This book concludes the Vatta’s War series. Moon rather predictably ties up the loose threads and (not really a spoiler) the good guys win.
I enjoyed reading it, but nothing really surprising jumped up at me. While the series is worthwhile entertainment, it will never be remembered as groundbreaking or fantastic. The universe Moon has crafted is a bit too cute, a bit too orderly. The idiosyncrasies of the various cultures are a bit too manufactured and corny and the series suffers from it. There is little real societal tension. All of a sudden the great big enemy pops up, seemingly out of nowhere without any real reason for doing so (apart from stereotypical lust for power) and bam!
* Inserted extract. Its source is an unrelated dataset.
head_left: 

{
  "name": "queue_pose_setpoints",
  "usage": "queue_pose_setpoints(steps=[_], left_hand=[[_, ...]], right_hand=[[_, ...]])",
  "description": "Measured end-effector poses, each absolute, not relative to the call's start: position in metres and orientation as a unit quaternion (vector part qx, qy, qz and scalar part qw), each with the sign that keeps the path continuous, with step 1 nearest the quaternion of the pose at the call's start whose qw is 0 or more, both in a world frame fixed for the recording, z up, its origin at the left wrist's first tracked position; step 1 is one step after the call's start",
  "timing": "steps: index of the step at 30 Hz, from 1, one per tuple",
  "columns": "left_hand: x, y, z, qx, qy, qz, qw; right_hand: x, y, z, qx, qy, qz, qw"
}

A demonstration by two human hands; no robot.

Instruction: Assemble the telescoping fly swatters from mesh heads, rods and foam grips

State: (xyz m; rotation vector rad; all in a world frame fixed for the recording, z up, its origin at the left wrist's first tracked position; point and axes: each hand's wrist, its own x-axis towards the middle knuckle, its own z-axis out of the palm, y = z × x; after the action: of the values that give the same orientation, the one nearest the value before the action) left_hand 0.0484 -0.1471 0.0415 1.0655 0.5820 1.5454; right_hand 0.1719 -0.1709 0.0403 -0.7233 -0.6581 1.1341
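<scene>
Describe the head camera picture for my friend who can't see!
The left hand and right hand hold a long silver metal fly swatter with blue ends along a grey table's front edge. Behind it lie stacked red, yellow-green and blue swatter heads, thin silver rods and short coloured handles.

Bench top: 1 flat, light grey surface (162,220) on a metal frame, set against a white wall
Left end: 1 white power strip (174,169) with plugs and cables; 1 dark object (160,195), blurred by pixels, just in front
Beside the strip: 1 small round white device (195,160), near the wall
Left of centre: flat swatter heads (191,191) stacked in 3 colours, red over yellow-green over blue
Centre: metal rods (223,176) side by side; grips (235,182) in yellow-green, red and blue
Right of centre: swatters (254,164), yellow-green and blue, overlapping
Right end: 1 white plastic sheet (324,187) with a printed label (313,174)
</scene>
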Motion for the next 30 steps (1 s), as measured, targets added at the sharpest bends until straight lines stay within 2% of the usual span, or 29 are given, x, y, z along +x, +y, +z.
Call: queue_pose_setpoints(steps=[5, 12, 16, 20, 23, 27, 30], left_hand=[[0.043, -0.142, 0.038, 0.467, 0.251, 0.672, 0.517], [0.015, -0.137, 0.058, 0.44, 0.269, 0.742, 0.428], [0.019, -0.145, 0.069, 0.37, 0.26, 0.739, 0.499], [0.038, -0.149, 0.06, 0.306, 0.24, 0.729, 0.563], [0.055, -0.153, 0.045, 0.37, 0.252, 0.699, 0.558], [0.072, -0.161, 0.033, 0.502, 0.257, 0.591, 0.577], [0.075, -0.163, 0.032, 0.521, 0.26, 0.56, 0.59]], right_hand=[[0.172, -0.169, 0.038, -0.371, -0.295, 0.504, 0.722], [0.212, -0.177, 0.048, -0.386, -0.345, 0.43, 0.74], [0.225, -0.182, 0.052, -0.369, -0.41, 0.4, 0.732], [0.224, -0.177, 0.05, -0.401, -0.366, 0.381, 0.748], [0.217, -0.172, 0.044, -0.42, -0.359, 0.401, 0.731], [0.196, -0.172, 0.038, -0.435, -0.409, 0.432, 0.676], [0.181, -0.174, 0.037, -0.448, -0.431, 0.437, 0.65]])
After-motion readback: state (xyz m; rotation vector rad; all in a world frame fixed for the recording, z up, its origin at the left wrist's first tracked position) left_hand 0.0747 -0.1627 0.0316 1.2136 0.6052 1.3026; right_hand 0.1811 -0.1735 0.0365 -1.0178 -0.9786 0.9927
Big fight. Good guys win. The crowd goes wild. It’s a fun adventure series, but it is lacking in depth.
In the fourth book of Vatta’s War, Ky proves her worth as a commander, defeating a pirate flotilla with the helper of newly developed tactics made possible by shipboard ansibles. As a consequence, the Slotter Key government decides to put its large fleet of privateers under her direct command. Cousin Stella successfully gets the Vatta trading concern back up on its feet, and is able to start producing hardware vital to the war effort
After the somewhat disappointing “Engaging the Enemy“, this book sees a resurgence in action. The story starts moving decisively forward at a decent pace, leading up towards the conclusion.
The third book in the Vatta’s War series suffers from a bit of “middle-book-itis”. There is no decisive action, just a skirmish tacked on at the end. Ky’s cousin Stella is angry with her. Then they reconcile. The possible romance with roguish Rafe goes nowhere. A least by the end Ky is set up as a privateer.
It’s not a bad novel. It’s just a bit more dull than it’s predecessors. Trading in Danger could stand on its own. Engaging the Enemy cannot.
The second book in the “Vatta’s War” series starts off exactly where Trading in Danger ends. After the initial tentative volley, the war on the interstellar status quo begins in earnest. Ansibles, used to communicate instantly between stars, are sabotaged and destroyed in a successful attempt to destabilize and weaken trade. Vatta Transport becomes the target of a concerted attack, and most of Ky’s family is killed. Ky herself encounters the black sheep of the family, and (as borne out in the title) becomes a privateer.
The tone of this novel is quite similar to the first. In fact, the books feel not so much like a series as volumes of the same narrative. The characters, especially Ky, continue to develop in both expected and unexpected ways, as Moon builds an intricate web of relationships backed by skillfully described internal thought processes. The action contained in this installment ensures it doesn’t really feel like an interim book.
This is the first book in the “Vatta’s War” series. Kylara Vatta is a scion of the Vatta shipping dynasty. Despite this, she decides to make a career in the military. The book sstarts with her being thrown out of the academy after ill-advisedly helping a fellow cadet with a personal matter. Her father and uncle then send her off as Captain of an old ship on its last journey, to the scrapheap. But of course she can’t just do that. She decides to prove that she can be a successful trader. Exciting adventures ensue.
This is pure space opera. While the the fictional physics are mostly adhered to, they are there purely to support the story. Thankfully, Kylara Vatta is a very engaging and intriguing character. She is very young but very capable; her father’s girl but with a mind of her own; a trader needing to prove herself but also a captain for a great shipping line. While not quite a page turner, the book does keep serving up surprises until the end. However without Kylara the book would be nothing. She makes the story. Moon has been writing this stuff for a while now so it’s all nicely polished. I recommend this if you are into adventure SciFi with complex protagonists.